___ Extracted entries ___

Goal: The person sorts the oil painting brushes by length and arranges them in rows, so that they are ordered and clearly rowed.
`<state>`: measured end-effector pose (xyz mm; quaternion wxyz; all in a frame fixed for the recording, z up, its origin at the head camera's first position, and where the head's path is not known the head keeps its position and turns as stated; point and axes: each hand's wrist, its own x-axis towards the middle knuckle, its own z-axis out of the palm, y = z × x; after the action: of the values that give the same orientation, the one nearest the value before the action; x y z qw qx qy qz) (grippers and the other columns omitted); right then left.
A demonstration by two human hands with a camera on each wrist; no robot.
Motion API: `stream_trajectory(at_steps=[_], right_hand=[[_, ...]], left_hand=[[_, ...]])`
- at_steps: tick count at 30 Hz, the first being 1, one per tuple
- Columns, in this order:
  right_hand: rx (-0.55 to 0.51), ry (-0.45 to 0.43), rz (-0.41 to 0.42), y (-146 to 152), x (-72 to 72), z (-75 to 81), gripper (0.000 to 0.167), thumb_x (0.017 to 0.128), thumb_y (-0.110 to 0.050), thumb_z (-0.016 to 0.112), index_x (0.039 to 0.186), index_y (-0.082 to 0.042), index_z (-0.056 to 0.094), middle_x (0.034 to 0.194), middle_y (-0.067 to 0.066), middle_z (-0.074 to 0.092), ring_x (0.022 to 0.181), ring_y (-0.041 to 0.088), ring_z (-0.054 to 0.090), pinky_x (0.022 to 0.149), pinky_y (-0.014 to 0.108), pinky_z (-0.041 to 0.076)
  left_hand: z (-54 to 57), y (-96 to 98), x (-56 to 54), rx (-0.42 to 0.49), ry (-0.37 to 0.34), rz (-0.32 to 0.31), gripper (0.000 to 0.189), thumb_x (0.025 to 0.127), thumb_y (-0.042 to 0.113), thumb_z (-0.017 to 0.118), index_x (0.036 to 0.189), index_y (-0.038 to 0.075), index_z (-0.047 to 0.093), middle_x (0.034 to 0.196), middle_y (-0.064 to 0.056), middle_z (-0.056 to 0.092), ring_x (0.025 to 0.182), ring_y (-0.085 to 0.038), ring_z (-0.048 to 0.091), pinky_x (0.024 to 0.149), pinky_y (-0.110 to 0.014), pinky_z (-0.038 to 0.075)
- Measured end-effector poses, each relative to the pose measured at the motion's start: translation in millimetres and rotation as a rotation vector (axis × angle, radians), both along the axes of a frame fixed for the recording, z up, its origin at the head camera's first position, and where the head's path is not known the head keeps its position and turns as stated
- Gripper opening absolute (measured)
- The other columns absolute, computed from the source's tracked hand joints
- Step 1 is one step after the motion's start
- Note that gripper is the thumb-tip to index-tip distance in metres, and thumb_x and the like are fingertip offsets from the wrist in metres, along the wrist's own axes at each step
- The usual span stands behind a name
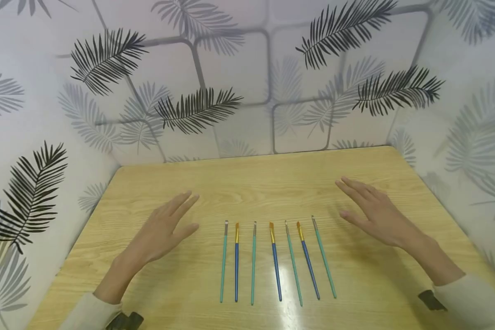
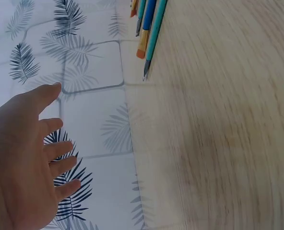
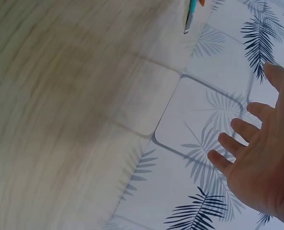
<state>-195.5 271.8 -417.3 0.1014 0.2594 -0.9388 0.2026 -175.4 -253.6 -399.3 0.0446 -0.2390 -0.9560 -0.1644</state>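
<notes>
Several paintbrushes lie side by side on the wooden table, bristles toward the back wall. Teal-handled ones, such as the leftmost brush (image 1: 223, 268) and the rightmost brush (image 1: 325, 261), alternate with blue-handled ones like the middle brush (image 1: 276, 270), which have gold collars and orange bristles. To the left of the row, my left hand (image 1: 158, 233) hovers with fingers extended and thumb apart, holding nothing. My right hand (image 1: 377, 215) is held likewise on the right side, fingers straight, touching no brush. Both wrist views show the left palm (image 2: 24, 167) and right palm (image 3: 264, 163) bare.
The light wood table (image 1: 231, 188) meets a wall (image 1: 239, 123) covered in leaf-patterned paper along its back and sides. Dark straps or devices (image 1: 125, 321) sit by the cream sleeves (image 1: 92, 311).
</notes>
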Motion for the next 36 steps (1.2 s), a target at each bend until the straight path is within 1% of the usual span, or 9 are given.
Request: stream_trajectory(at_steps=[5, 9, 12, 15, 17, 21, 26, 31, 36], right_hand=[[-0.127, -0.164, 0.038, -3, 4.7, 2.5, 0.068, 0.101, -0.031, 0.058, 0.159, -0.026, 0.024, 0.165, 0.009, 0.027, 0.147, 0.042, 0.027, 0.108, 0.073, 0.024], [-0.209, -0.287, 0.034, -7, 10.3, 2.5, 0.065, 0.103, -0.034, 0.054, 0.16, -0.028, 0.022, 0.165, 0.003, 0.026, 0.149, 0.039, 0.023, 0.11, 0.071, 0.024], [-0.229, -0.333, 0.028, -10, 15.0, 0.3, 0.063, 0.104, -0.035, 0.051, 0.16, -0.029, 0.022, 0.165, 0.005, 0.027, 0.148, 0.041, 0.026, 0.109, 0.072, 0.026], [-0.231, -0.353, 0.03, -13, 17.6, -1.0, 0.061, 0.105, -0.035, 0.049, 0.159, -0.026, 0.022, 0.163, 0.01, 0.029, 0.145, 0.045, 0.031, 0.106, 0.072, 0.03], [-0.222, -0.351, 0.034, -16, 17.1, -0.7, 0.06, 0.106, -0.036, 0.048, 0.159, -0.022, 0.025, 0.161, 0.013, 0.033, 0.14, 0.046, 0.038, 0.103, 0.071, 0.036], [-0.221, -0.36, 0.038, -22, 12.8, 3.1, 0.054, 0.105, -0.036, 0.049, 0.154, -0.017, 0.036, 0.152, 0.014, 0.047, 0.125, 0.037, 0.057, 0.093, 0.058, 0.051], [-0.332, -0.506, 0.082, -28, 12.9, 3.8, 0.048, 0.105, -0.034, 0.05, 0.148, -0.016, 0.042, 0.139, 0.02, 0.058, 0.106, 0.031, 0.068, 0.084, 0.041, 0.058], [-0.454, -0.642, 0.131, -34, 12.8, 1.8, 0.046, 0.105, -0.031, 0.051, 0.147, -0.012, 0.043, 0.135, 0.026, 0.057, 0.105, 0.034, 0.068, 0.079, 0.04, 0.06], [-0.497, -0.718, 0.105, -37, 13.9, -0.9, 0.047, 0.103, -0.032, 0.055, 0.145, -0.012, 0.045, 0.127, 0.026, 0.06, 0.085, 0.036, 0.071, 0.064, 0.043, 0.06]], left_hand=[[-0.3, 3.6, 3.1, 0.093, -0.103, 0.0, 0.064, 0.102, 0.053, 0.047, 0.159, 0.036, 0.022, 0.166, -0.002, 0.026, 0.15, -0.035, 0.029, 0.115, -0.067, 0.025], [-1.1, 7.4, 6.4, 0.2, -0.229, -0.018, 0.063, 0.102, 0.054, 0.046, 0.158, 0.038, 0.022, 0.165, 0.002, 0.027, 0.152, -0.032, 0.026, 0.117, -0.064, 0.025], [-2.7, 9.3, 9.7, 0.258, -0.311, -0.032, 0.063, 0.102, 0.052, 0.047, 0.158, 0.036, 0.024, 0.165, 0.002, 0.027, 0.152, -0.031, 0.024, 0.118, -0.063, 0.024], [-2.9, 10.7, 11.9, 0.276, -0.35, -0.025, 0.06, 0.102, 0.052, 0.047, 0.157, 0.035, 0.028, 0.163, 0.004, 0.03, 0.152, -0.03, 0.027, 0.118, -0.062, 0.026], [-1.9, 11.5, 12.4, 0.279, -0.364, -0.016, 0.059, 0.102, 0.053, 0.047, 0.155, 0.035, 0.032, 0.16, 0.005, 0.035, 0.148, -0.029, 0.035, 0.115, -0.061, 0.032], [0.4, 15.0, 12.7, 0.313, -0.432, -0.032, 0.055, 0.101, 0.053, 0.048, 0.152, 0.035, 0.038, 0.152, 0.008, 0.047, 0.135, -0.024, 0.051, 0.105, -0.055, 0.044], [2.3, 25.9, 15.9, 0.364, -0.549, -0.111, 0.047, 0.104, 0.045, 0.049, 0.149, 0.035, 0.042, 0.142, -0.004, 0.057, 0.116, -0.023, 0.062, 0.097, -0.048, 0.05], [2.4, 35.6, 16.3, 0.395, -0.615, -0.154, 0.044, 0.103, 0.044, 0.05, 0.146, 0.036, 0.044, 0.133, -0.008, 0.062, 0.095, -0.028, 0.07, 0.088, -0.042, 0.053], [-0.9, 45.1, 15.6, 0.381, -0.614, -0.135, 0.044, 0.101, 0.043, 0.055, 0.144, 0.034, 0.049, 0.119, -0.005, 0.067, 0.069, -0.022, 0.064, 0.063, -0.03, 0.052]])
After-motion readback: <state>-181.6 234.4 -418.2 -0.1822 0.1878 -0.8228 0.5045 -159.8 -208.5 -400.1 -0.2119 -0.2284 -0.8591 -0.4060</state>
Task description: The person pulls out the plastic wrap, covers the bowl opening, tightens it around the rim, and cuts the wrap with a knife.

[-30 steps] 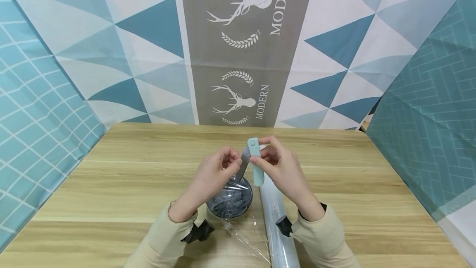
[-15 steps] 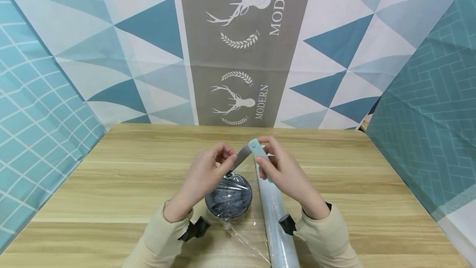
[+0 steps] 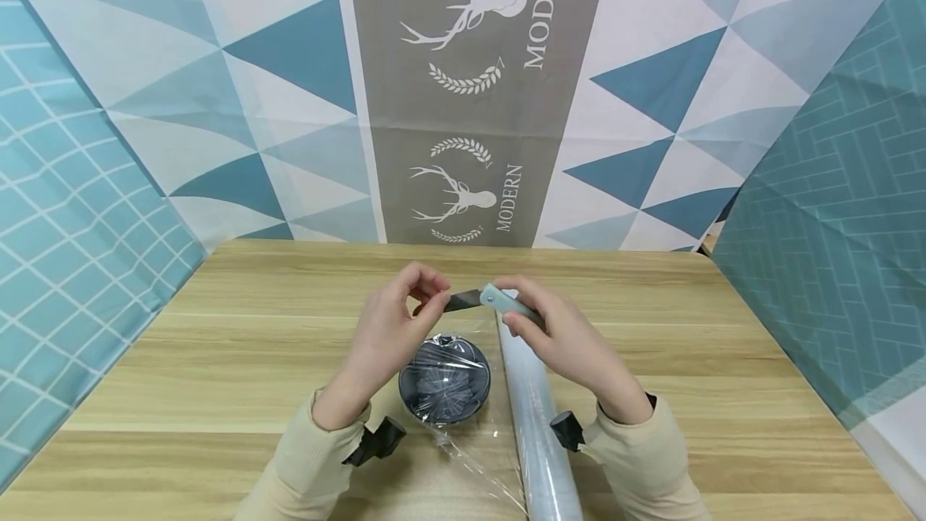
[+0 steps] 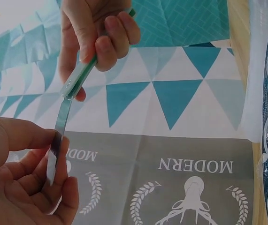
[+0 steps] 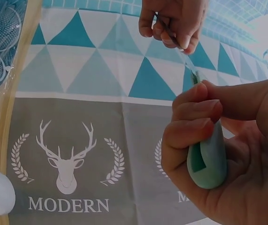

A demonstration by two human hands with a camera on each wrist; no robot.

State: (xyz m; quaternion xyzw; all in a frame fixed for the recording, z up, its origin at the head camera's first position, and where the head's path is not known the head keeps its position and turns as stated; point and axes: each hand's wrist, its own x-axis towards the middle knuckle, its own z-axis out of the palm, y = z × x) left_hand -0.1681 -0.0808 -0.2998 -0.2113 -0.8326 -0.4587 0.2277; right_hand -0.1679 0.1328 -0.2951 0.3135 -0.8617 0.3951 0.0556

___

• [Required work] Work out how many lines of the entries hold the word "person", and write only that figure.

• [Task solution] 2